- DIRECTIONS: Those lines of the material below that fall between its first line and the line with "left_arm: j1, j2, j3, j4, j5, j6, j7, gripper", both included, are to be repeated exactly.

• • • • •

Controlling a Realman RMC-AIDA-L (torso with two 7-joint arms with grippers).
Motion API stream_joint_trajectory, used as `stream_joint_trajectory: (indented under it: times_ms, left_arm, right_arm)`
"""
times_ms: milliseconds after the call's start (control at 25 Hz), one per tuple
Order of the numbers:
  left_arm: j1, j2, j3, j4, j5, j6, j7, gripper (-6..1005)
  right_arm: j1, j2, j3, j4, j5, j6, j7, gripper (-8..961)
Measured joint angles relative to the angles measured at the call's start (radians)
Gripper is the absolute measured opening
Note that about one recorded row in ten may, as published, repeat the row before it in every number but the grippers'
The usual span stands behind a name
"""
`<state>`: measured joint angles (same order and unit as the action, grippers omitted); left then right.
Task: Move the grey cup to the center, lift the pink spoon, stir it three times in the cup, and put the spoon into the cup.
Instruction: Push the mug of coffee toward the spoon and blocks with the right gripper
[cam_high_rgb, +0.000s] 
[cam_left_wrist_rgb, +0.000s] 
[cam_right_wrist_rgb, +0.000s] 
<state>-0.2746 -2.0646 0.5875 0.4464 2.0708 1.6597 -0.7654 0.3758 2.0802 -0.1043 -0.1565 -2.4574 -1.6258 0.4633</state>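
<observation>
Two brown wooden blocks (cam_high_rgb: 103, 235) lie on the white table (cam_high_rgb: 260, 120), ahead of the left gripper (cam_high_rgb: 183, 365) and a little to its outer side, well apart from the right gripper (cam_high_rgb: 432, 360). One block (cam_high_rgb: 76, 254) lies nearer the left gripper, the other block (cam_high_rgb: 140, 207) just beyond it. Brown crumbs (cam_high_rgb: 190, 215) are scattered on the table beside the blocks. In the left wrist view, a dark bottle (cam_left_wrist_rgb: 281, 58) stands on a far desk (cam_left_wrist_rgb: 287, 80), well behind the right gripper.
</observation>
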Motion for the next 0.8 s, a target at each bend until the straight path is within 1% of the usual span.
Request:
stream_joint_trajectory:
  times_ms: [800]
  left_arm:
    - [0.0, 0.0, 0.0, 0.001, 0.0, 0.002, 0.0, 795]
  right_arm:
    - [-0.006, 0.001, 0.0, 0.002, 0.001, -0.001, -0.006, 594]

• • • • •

- COMPLETED EXERCISE:
Controlling a Realman RMC-AIDA-L (torso with two 7-joint arms with grippers).
Motion API stream_joint_trajectory, used as `stream_joint_trajectory: (indented under it: times_ms, left_arm, right_arm)`
"""
times_ms: milliseconds after the call's start (control at 25 Hz), one per tuple
Order of the numbers:
  left_arm: j1, j2, j3, j4, j5, j6, j7, gripper (-6..1005)

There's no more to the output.